Fig 5. Effect of 25(OH)D3 on antioxidant responses in primary HBEC cultures.

(A) Ratio of reduced (GSH) to oxidised (GSSG) glutathione in 24 hour cultures of HBECs treated with/without 100nM 25(OH)D3; n = 6. (B) Fold-increase in 8-isoprostane levels in culture supernatants from primary HBECs cultured with 50μg/ml NIST with/without 100nM 25(OH)D3 for 24 hours, compared to VC control cultures; ratio paired t-test, n = 8. Statistical significance as follows: *, p ≤ 0.05.
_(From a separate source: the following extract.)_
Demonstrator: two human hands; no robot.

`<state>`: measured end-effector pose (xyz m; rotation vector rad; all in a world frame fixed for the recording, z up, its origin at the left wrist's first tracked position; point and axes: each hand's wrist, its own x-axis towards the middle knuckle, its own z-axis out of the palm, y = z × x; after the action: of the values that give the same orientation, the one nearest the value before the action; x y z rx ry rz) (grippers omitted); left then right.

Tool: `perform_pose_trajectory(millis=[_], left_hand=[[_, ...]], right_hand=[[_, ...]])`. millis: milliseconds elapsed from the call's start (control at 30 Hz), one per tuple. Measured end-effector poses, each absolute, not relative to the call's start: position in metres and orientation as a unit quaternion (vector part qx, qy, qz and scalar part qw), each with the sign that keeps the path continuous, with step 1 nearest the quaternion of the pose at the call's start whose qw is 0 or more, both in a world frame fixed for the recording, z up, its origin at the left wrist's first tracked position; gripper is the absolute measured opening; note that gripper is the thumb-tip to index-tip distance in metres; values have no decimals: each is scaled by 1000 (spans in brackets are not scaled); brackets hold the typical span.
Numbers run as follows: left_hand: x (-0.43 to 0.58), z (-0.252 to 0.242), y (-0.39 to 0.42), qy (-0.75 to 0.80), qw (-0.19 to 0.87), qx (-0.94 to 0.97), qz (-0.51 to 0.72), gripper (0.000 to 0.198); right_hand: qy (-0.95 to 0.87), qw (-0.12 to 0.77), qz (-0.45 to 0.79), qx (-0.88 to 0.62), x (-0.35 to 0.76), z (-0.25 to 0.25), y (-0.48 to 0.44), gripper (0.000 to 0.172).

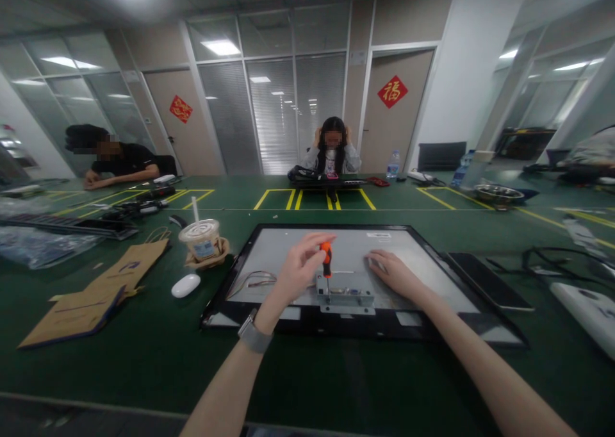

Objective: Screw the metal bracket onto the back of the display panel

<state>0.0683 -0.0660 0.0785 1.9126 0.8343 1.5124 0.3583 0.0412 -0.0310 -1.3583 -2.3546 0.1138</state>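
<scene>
My left hand (pixel 307 261), with a watch on its wrist, is closed around the top of an orange-and-black screwdriver (pixel 327 261). The screwdriver stands upright, its shaft reaching down to a metal bracket with connector ports (pixel 348 301). That bracket sits at the near edge of a large flat display panel (pixel 269 248), which lies with its grey back up and has a black frame. My right hand (pixel 387 269) lies on the panel's grey surface to the right of the bracket, fingers stretched out and holding nothing. Thin wires (pixel 257 283) run from the left toward the bracket. The screwdriver's tip is too small to make out.
Left of the panel are a lidded drink cup (pixel 204 241), a white rounded case (pixel 186 286) and a brown paper bag (pixel 115 277). A dark phone-like slab (pixel 487 280) and a white device (pixel 583 312) lie right. Two people sit across the green table (pixel 158 360).
</scene>
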Motion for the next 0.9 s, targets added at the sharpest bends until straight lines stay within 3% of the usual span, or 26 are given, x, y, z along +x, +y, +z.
perform_pose_trajectory(millis=[133, 333, 533, 667, 800, 900], left_hand=[[61, 82, -65, 305, 380, 699, 523, 34], [57, 82, -61, 322, 301, 716, 542, 28], [53, 85, -63, 310, 374, 713, 506, 33], [55, 81, -61, 318, 331, 720, 520, 33], [58, 78, -62, 301, 358, 736, 489, 42], [60, 78, -63, 335, 294, 739, 505, 40]], right_hand=[[-845, 216, 43, -488, 358, -32, 41, 38], [-844, 214, 44, -490, 357, -29, 39, 38], [-845, 207, 49, -490, 356, -27, 37, 38], [-844, 216, 44, -488, 356, -29, 38, 37], [-849, 207, 35, -484, 357, -28, 38, 38], [-851, 199, 35, -486, 357, -27, 38, 38]])
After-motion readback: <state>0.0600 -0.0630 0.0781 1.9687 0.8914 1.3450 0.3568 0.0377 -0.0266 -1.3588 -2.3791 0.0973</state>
Fig 6. Effect of antioxidant enzyme-inducing sulforaphane on production of IL-6, CXCL8 and GM-CSF by NIST-stimulation HBECs.

Cytokines produced by primary HBECs in submerged cultures for 24 hours stimulated with NIST at 50μg/ml and/or sulforaphane at 3μM. Friedman’s tests with Dunn’s multiple comparisons tests; n = 4. Statistical significance as follows: **, p ≤ 0.01.
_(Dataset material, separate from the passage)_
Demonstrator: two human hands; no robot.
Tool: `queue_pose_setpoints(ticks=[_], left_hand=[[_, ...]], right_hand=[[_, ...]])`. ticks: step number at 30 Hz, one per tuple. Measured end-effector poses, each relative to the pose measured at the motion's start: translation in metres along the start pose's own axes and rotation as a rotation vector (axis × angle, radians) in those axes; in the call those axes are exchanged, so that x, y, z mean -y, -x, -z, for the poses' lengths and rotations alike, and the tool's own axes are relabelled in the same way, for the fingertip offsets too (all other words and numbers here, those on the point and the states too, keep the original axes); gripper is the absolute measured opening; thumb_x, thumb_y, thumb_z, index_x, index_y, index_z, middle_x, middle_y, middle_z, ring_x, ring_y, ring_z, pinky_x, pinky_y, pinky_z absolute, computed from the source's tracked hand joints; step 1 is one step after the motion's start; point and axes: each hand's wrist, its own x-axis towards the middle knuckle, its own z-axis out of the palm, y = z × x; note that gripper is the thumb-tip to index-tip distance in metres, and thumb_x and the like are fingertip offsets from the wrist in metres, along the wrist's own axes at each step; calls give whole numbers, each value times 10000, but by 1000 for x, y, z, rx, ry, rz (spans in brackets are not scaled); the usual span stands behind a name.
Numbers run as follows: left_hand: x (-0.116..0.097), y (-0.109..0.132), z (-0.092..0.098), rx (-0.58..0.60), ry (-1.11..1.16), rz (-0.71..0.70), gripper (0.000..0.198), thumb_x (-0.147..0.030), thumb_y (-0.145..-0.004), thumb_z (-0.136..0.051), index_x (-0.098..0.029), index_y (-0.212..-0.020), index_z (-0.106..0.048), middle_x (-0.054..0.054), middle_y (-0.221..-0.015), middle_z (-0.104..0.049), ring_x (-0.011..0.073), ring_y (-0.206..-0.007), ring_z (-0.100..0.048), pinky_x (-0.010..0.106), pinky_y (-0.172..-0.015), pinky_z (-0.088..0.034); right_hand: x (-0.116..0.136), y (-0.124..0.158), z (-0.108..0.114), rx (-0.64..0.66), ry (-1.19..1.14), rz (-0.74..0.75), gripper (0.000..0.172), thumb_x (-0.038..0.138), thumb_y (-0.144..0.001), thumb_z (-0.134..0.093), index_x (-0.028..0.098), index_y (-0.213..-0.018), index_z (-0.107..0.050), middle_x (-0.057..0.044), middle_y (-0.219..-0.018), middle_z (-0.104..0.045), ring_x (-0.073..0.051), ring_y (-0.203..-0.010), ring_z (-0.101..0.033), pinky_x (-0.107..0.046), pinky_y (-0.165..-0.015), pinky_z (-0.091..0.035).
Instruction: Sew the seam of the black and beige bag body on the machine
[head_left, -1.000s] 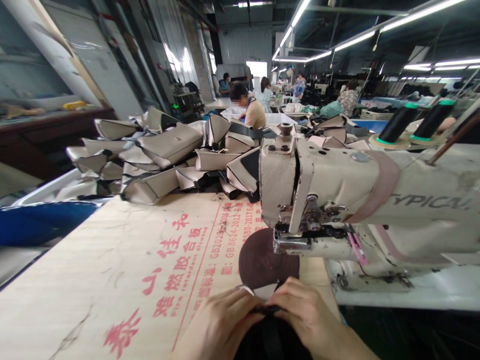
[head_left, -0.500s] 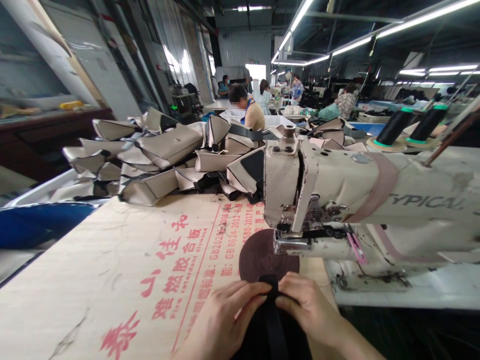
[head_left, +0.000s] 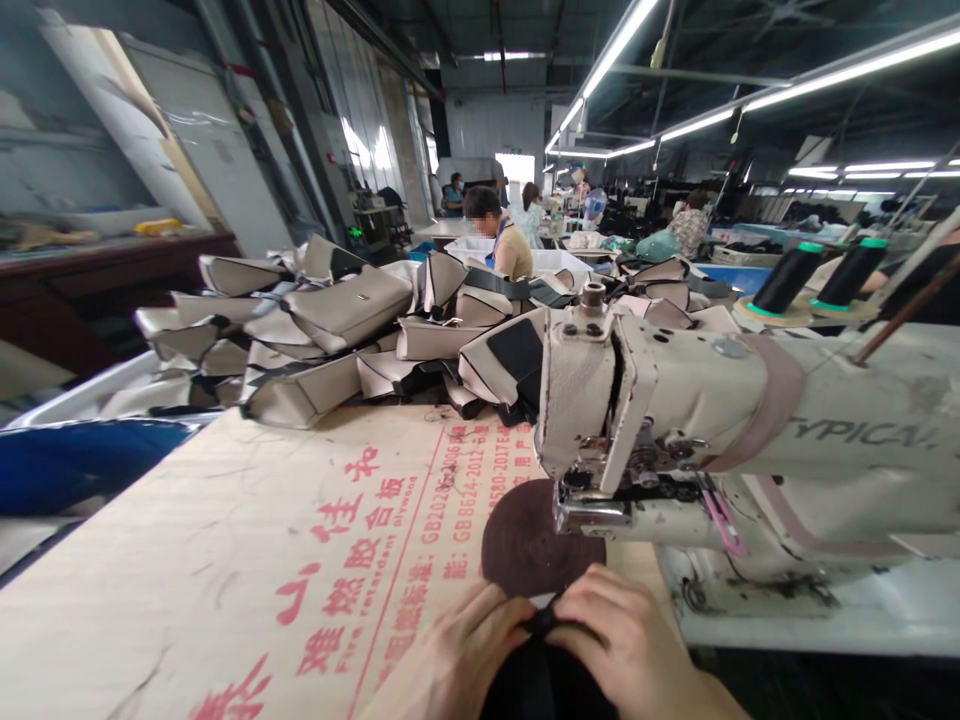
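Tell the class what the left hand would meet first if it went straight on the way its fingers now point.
The left hand points rightward and slightly forward, so the first thing in line is the black strap, which its fingers already seem to hold. Depth is hard to judge from this view.

The left hand (head_left: 461,655) and the right hand (head_left: 622,640) are pinching a black webbing strap (head_left: 546,622) between them at the bottom of the view, with the right hand's fingers (head_left: 592,610) curling over it from the far side. The strap is folding down over a dark bag body (head_left: 544,685), which is bulging up toward the hands at the near edge of the plywood worktop (head_left: 225,560). It looks like soft black material, though the view is too dim and cropped to be sure.
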Motion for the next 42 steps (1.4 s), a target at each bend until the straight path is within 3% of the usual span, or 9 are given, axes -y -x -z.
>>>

Fig 7. Capacity of vitamin D to enhance primary HBEC expression of G6PD.

(A) Expression of G6PD in 4 hour cultures of primary HBECs stimulated with 50μg/ml NIST with/without 100nM 1,25(OH)₂D3 (n = 6). (B) Expression of G6PD in 24 hour cultures of primary HBECs stimulated with 50ug/ml NIST with/without 100nM 1,25(OH)₂D3 (n = 6) or a concentration series of 25(OH)D3, n = 5. (C) Expression of G6PD as measured by qPCR relative to 18S in unstimulated 4 hour and 24 hour HBEC cultures. H, Healthy donor HBECs; A, Asthmatic donor HBEC cultures. 4hr healthy, n = 5; 4hr asthmatic, n = 5; 24hr healthy, n = 8; 24hr asthmatic, n = 6. (D) Induction of G6PD by 50μg/ml NIST in the presence / absence of 100nM 1,25(OH)₂D3 in 4 hour and 24 hour cultures of HBECs from healthy and asthmatic donors. 4hr healthy, n = 5; 4hr asthmatic, n = 5; 24hr healthy, n = 6; 24hr asthmatic, n = 6. Statistical significance as follows: *, p ≤ 0.05; **, p ≤ 0.01; ***, p ≤ 0.001; ****, p ≤ 0.0001.

Fig 8. Effect of vitamin D pre-treatment of HBEC cultures on suppression of NIST induced IL-6 and CXCL8.

(A) Percentage suppression of cytokine production in 50μg/ml NIST stimulated 24 hour cultures by concurrent and additional 24 hour pre-treatment with 100nM 25(OH)D3 compared to concurrent only; n = 7–9 (3–4 Healthy, 4–5 Asthmatic). Two-tailed paired t-tests. (B) Percentage suppression of cytokine production by 100nM 25(OH)D3 concurrent and pre-treatment in 50μg/ml NIST stimulated HBEC cultures, in the absence or presence of the G6PD inhibitor DHEA at 100μM; n = 7–9 (2–3 Healthy, 5–6 Asthmatic). Two-tailed paired t-tests. Statistical significance as follows: *, p ≤ 0.05; **, p ≤ 0.01.